- [Problem to solve]: Return only the lines of the listing below that run from the line with "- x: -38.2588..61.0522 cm" through the line with "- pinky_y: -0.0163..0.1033", both ends included, exactly as written.

<<<<

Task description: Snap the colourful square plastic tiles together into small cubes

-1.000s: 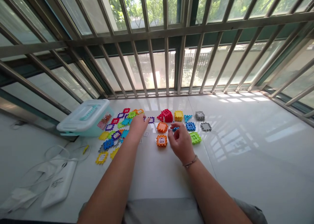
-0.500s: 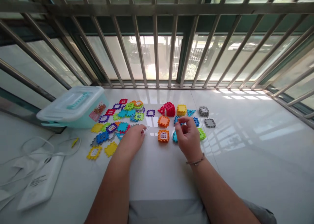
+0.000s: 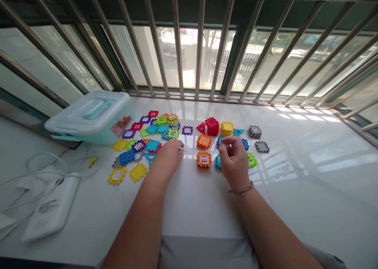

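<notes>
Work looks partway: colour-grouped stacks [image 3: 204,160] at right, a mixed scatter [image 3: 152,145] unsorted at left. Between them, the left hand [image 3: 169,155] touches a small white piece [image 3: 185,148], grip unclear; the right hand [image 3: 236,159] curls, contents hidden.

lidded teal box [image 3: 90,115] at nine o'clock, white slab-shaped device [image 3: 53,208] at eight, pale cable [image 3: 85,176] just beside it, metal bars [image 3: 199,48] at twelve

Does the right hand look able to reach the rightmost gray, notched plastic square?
Probably yes: only low pieces, such as the lime-green plastic square, seem to lie between the right hand and the gray square, whose top looks uncovered.
</notes>
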A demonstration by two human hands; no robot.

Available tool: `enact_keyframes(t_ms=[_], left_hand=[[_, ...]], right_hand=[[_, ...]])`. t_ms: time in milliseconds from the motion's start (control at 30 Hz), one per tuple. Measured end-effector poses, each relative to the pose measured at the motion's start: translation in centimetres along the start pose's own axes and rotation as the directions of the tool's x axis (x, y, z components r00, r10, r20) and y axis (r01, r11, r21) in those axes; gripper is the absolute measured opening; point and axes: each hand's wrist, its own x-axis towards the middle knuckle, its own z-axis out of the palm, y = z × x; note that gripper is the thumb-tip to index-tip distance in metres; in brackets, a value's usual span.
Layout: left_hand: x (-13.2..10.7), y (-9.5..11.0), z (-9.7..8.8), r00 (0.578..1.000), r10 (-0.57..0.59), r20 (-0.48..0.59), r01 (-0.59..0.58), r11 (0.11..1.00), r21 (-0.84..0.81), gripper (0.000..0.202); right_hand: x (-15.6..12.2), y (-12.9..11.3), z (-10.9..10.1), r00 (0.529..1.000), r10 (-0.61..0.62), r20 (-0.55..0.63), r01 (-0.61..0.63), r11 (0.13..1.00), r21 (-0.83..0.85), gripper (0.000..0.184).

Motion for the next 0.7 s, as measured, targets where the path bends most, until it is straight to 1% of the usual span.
enact_keyframes(t_ms=[133,233,333,400,467,567,700], left_hand=[[0.09,-0.03,0.16,1.000,0.001,-0.012,-0.001,1.000,-0.017,0.028],[-0.03,0.06,-0.03,0.998,0.020,-0.055,-0.020,1.000,-0.001,0.027],[-0.18,0.12,-0.31,0.994,-0.025,-0.108,0.031,0.998,0.049,0.024],[-0.21,0.10,-0.40,0.992,-0.083,-0.092,0.090,0.992,0.083,0.025],[-0.15,0.08,-0.41,0.992,-0.115,-0.041,0.119,0.987,0.110,0.024],[-0.02,0.11,-0.36,0.994,-0.111,0.015,0.108,0.986,0.129,0.024],[-0.18,0.21,-0.54,0.992,-0.122,0.017,0.118,0.983,0.141,0.023]], right_hand=[[-0.13,-0.31,-0.07,1.000,-0.010,0.030,0.010,1.000,0.008,0.008],[0.00,-0.30,-0.16,0.999,0.005,0.035,-0.006,1.000,0.029,0.008],[0.08,-0.31,-0.16,0.999,0.001,0.033,-0.002,0.999,0.038,0.008],[0.08,-0.34,-0.12,0.999,-0.010,0.036,0.008,0.999,0.041,0.007],[0.06,-0.35,-0.09,0.999,-0.018,0.043,0.017,0.999,0.042,0.006],[0.01,-0.30,-0.10,0.998,-0.023,0.052,0.021,0.999,0.033,0.005],[-0.01,-0.26,-0.20,0.998,-0.004,0.061,0.003,1.000,0.027,0.007]])
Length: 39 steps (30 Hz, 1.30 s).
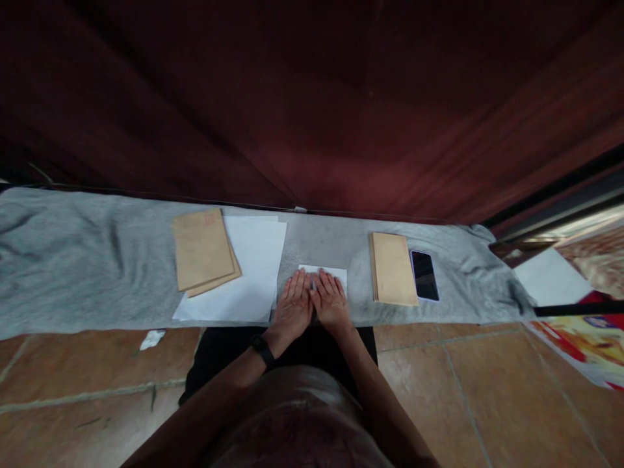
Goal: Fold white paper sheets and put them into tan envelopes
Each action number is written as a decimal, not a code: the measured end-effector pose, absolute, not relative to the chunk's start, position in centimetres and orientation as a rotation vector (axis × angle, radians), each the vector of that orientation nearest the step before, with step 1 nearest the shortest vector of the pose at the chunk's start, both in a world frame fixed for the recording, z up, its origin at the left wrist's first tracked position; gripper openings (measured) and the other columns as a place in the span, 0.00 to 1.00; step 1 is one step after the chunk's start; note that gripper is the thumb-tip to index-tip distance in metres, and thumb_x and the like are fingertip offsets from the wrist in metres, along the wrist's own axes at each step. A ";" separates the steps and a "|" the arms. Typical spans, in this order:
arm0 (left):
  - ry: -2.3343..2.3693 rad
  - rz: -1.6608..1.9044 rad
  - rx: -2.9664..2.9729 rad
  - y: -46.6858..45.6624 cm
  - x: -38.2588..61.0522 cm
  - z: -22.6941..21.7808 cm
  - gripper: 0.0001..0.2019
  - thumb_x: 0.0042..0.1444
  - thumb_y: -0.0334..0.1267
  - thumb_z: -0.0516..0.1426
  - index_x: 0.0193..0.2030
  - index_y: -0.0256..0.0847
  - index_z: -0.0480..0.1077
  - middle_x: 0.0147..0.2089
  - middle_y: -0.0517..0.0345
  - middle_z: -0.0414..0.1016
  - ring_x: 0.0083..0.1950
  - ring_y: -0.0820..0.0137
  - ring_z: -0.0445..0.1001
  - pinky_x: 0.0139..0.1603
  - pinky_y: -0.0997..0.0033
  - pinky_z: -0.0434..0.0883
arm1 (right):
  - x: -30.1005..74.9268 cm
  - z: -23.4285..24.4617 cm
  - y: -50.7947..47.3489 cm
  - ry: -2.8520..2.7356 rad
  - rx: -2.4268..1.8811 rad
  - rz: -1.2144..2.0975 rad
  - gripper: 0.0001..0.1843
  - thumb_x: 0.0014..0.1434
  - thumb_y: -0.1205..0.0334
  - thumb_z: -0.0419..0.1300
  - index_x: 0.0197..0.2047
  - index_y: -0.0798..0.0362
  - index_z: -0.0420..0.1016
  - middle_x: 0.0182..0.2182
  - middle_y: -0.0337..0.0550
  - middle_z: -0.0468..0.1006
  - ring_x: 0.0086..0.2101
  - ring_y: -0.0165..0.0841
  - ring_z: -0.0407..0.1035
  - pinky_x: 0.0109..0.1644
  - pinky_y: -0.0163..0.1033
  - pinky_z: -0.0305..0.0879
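Note:
A small piece of white paper (336,272), apparently folded, lies on the grey cloth in front of me. My left hand (295,300) rests flat on its left part, fingers stretched forward. Beside it, thumbs close together, my right hand (331,300) presses flat on the paper's middle and right. Both palms hide much of the sheet. To the left are larger white sheets (256,266), with brown envelopes (202,250) lying partly over them. Another stack of brown envelopes (396,268) sits to the right of my hands.
A grey cloth (336,233) covers the narrow table. Right of the right-hand stack lies a phone (425,275) with a dark screen. A dark red curtain-like surface (312,117) rises behind the table. A white scrap (152,338) is on the tiled floor (429,377).

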<state>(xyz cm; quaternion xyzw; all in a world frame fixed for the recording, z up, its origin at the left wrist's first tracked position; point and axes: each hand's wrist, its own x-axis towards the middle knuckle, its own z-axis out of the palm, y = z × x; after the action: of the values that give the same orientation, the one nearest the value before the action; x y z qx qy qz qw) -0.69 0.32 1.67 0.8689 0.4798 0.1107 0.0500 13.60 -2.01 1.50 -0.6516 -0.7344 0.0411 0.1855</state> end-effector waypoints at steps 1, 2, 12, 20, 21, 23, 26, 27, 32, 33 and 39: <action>1.458 0.354 2.647 0.3 -0.7 1.7 0.29 0.67 0.33 0.42 0.74 0.24 0.49 0.76 0.34 0.51 0.78 0.57 0.45 0.75 0.48 0.53 | 13.9 1.4 -2.1 -2.065 -1.845 0.100 0.27 0.74 0.56 0.47 0.71 0.53 0.60 0.70 0.49 0.60 0.69 0.40 0.54 0.73 0.51 0.48; 1.457 0.366 2.646 0.3 -0.7 1.8 0.30 0.67 0.34 0.43 0.74 0.25 0.49 0.76 0.34 0.51 0.78 0.57 0.45 0.75 0.48 0.53 | 14.2 1.3 -2.1 -2.061 -1.854 0.083 0.27 0.73 0.57 0.47 0.72 0.53 0.60 0.70 0.50 0.60 0.69 0.40 0.54 0.73 0.52 0.49; 1.525 0.353 2.620 0.0 -0.4 2.4 0.29 0.69 0.39 0.43 0.73 0.25 0.52 0.76 0.37 0.53 0.78 0.57 0.47 0.76 0.51 0.52 | 16.2 0.3 -2.9 -1.986 -1.908 -0.056 0.29 0.73 0.56 0.47 0.72 0.59 0.57 0.70 0.56 0.61 0.69 0.43 0.54 0.72 0.53 0.48; 1.562 0.320 2.614 -0.1 -0.4 2.5 0.28 0.70 0.42 0.44 0.73 0.33 0.55 0.76 0.43 0.53 0.78 0.54 0.47 0.76 0.40 0.46 | 16.2 0.2 -2.8 -1.981 -1.905 -0.061 0.29 0.73 0.56 0.48 0.73 0.59 0.57 0.70 0.56 0.61 0.69 0.43 0.54 0.72 0.53 0.48; 1.562 0.312 2.614 -0.1 -0.4 2.5 0.28 0.70 0.44 0.44 0.73 0.34 0.56 0.76 0.44 0.52 0.78 0.53 0.47 0.75 0.38 0.45 | 16.2 0.1 -2.8 -1.982 -1.904 -0.066 0.29 0.73 0.56 0.48 0.73 0.59 0.57 0.70 0.56 0.61 0.69 0.43 0.55 0.72 0.53 0.48; 1.561 0.292 2.619 -0.1 -0.6 2.6 0.28 0.70 0.45 0.45 0.73 0.36 0.56 0.77 0.45 0.51 0.78 0.53 0.46 0.75 0.37 0.44 | 16.2 0.1 -2.8 -1.985 -1.898 -0.080 0.29 0.73 0.56 0.48 0.72 0.59 0.58 0.69 0.56 0.61 0.69 0.43 0.55 0.72 0.53 0.48; 1.575 0.264 2.620 -0.1 -0.7 2.7 0.29 0.71 0.46 0.45 0.74 0.35 0.55 0.77 0.46 0.50 0.78 0.53 0.45 0.75 0.38 0.43 | 16.3 0.0 -2.8 -1.989 -1.887 -0.101 0.29 0.73 0.56 0.48 0.72 0.59 0.58 0.69 0.56 0.62 0.68 0.43 0.55 0.72 0.53 0.48; 1.579 0.260 2.622 -0.1 -0.7 2.7 0.29 0.71 0.46 0.44 0.74 0.34 0.55 0.77 0.46 0.49 0.78 0.53 0.45 0.76 0.38 0.42 | 16.3 -0.1 -2.8 -1.989 -1.885 -0.108 0.29 0.73 0.56 0.48 0.72 0.60 0.58 0.69 0.56 0.62 0.68 0.43 0.55 0.72 0.53 0.48; 1.584 0.280 2.631 -0.2 -0.6 2.6 0.30 0.70 0.47 0.45 0.74 0.32 0.54 0.77 0.45 0.49 0.79 0.54 0.44 0.76 0.41 0.42 | 16.2 -0.2 -2.8 -1.988 -1.880 -0.130 0.29 0.73 0.56 0.47 0.72 0.60 0.58 0.69 0.56 0.63 0.68 0.43 0.56 0.72 0.53 0.48; 1.584 0.286 2.631 -0.3 -0.6 2.6 0.30 0.70 0.47 0.46 0.74 0.32 0.54 0.77 0.45 0.49 0.79 0.54 0.44 0.76 0.41 0.43 | 16.2 -0.2 -2.8 -1.987 -1.878 -0.130 0.29 0.73 0.55 0.47 0.72 0.60 0.58 0.69 0.56 0.63 0.68 0.43 0.56 0.72 0.53 0.48; 1.594 0.309 2.629 -0.2 -0.5 2.4 0.31 0.69 0.46 0.46 0.74 0.32 0.54 0.77 0.44 0.48 0.78 0.54 0.45 0.76 0.40 0.43 | 16.1 -0.3 -2.8 -1.964 -1.880 -0.137 0.30 0.73 0.55 0.47 0.73 0.60 0.57 0.69 0.57 0.63 0.68 0.43 0.56 0.72 0.53 0.49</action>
<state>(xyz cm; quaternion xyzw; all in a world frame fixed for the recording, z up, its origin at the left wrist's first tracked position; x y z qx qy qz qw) -0.46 -0.24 2.40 0.8506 0.5156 0.0999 0.0256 16.09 -2.82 -0.27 -0.6755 -0.7057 -0.0491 0.2080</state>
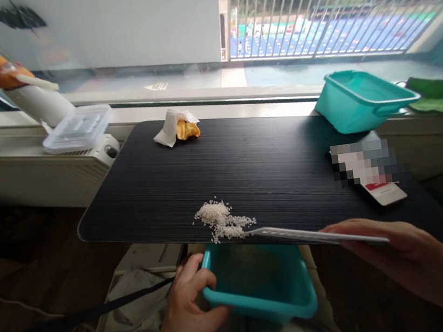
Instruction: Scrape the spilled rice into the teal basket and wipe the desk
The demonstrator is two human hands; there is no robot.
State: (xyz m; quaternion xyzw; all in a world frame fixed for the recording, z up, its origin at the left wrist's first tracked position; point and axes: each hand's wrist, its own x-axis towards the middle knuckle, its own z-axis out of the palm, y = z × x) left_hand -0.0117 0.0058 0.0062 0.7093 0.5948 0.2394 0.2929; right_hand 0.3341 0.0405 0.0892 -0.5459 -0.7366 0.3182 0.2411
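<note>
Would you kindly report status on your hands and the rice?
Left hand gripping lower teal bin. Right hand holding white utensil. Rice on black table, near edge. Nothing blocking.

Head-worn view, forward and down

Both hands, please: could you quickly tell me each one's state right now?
Left hand: closed on the rim of the lower teal container.
Right hand: holding the white utensil, its far end at the rice.

Legible texts: 0. Phone (386, 194), on desk (262, 166): partly pixelated; red band (376, 184) and small print beneath, unreadable. Pale triangular mark (156, 87), upper view, left of centre: detail too blurred to read.
</note>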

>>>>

- [Exercise result]:
  - x: -38.2588..61.0522 cm
  - z: -22.6941..21.7808 cm
  - gripper: 0.0001..0.2019
  - thumb_x: 0.0042..0.1444
  - thumb_y: -0.0334..0.1267
  - thumb_z: -0.0516..0.1426
  - index_x: 0.0193..0.2030
  - index_y: -0.0256..0.0847
  - index_z: -0.0480..0.1077
  - middle_x: 0.0147..0.2089
  - middle_y: -0.0517..0.0345
  - middle_z: -0.0414..0.1016
  - ring_x: 0.0083..0.1950
  - ring_y: -0.0820..0.0137
  - ring_z: -0.0445..0.1001
  - pinky_x: 0.0139..0.1603
  - pinky_y: -0.0997..0.0033
  - pinky_z: -0.0434..0.0883
arm1 (right):
  - x: -30.1005..74.9268 cm
  - z: -23.4285..24.4617 cm
  - y: -50.7947..47.3489 cm
  - ry: -2.8520..2.7356 rad
  - rx: -2.4268..1.8811 rad
  - rz: -1.2144..2.0975 rad
  - gripper: 0.0001..0.1843
  - thumb_x: 0.0014..0.1434
  - thumb_y: -0.1205..0.0334
  - thumb_z: -0.0419..0.1300
  - index_x: 0.0197..0.2047
  - index_y: -0.0798..0.0362
  - index_z: -0.0420..0.1016
  - middle_x: 0.0182..0.2182
  - middle_y: -0.0337..0.0550
  - middle_z: -0.0468..0.1006
  - ring_x: 0.0086..0.2101
  - ring_y: -0.0165..0.0841
  - ring_z: -0.0407..0.1035
  - pinky_x: 0.0109..0.1644
  - pinky_y: -0.0163..0.1033

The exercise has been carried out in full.